By the time the story ends, however, a bit of divine intervention in the form of Clarence the angel trying to get his wings shows up and shows George that he actually did build things — He built an entire town that would have been completely different had he not been there. He built a community filled with people who cared for one another. He built a family that loved him. And his self-less actions helped save the lives of countless others he never even knew because – as Clarence says – one man’s life touches so many others.

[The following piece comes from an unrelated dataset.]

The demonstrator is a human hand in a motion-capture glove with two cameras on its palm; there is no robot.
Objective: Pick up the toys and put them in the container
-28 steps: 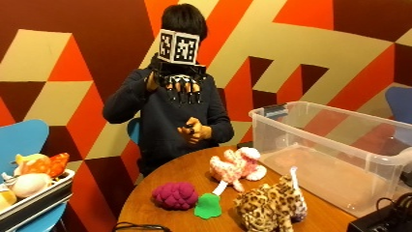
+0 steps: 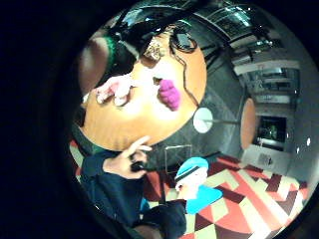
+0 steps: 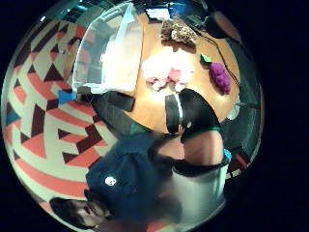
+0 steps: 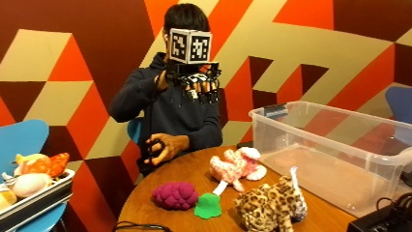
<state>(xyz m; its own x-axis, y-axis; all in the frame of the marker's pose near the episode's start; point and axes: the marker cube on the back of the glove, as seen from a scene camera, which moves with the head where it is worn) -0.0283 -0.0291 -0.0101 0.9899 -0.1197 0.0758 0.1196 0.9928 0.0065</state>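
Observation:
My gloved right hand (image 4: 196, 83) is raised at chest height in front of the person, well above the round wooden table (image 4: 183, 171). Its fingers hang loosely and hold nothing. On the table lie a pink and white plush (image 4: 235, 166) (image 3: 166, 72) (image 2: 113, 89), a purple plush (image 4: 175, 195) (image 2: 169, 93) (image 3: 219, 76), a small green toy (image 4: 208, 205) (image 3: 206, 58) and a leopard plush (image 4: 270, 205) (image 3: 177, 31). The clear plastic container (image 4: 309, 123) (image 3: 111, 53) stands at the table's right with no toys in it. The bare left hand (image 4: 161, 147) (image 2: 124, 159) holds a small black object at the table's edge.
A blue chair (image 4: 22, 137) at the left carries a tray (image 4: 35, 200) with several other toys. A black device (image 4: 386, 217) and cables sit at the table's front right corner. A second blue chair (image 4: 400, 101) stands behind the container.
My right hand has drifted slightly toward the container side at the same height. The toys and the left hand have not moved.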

It’s interesting because here’s the guy who was the strongest among them,  caregiver, the guy who did do it all, the one who had all the answers, the one who got it done and kept it together. Yet, at the moment when it starts to fall apart, and he needs help, others ARE there and step in. AND they give George a whole different perspective on who he is, how important he’s been to them, how his just being has made all the difference in the world, and just what a wonderful life he really has – and others have because of him.

Remembering who you are, being who you are is all that we need to be. Trying to be something you think you’re supposed to be or something other than who or where you are – THAT is when we fail.

So on this anniversary of my little sister’s death, I thank her again for the reminder to get busy living my own life, to not get caught up in my own shoulda, woulda, couldas, to be a compassionate caregiver to me when I need it, and to tell those non-stop voices in my head to just chill. I wish this, too, for all of you, dear listeners. And welcome your stories and comments, too.

Happy 2020. Until we connect here again!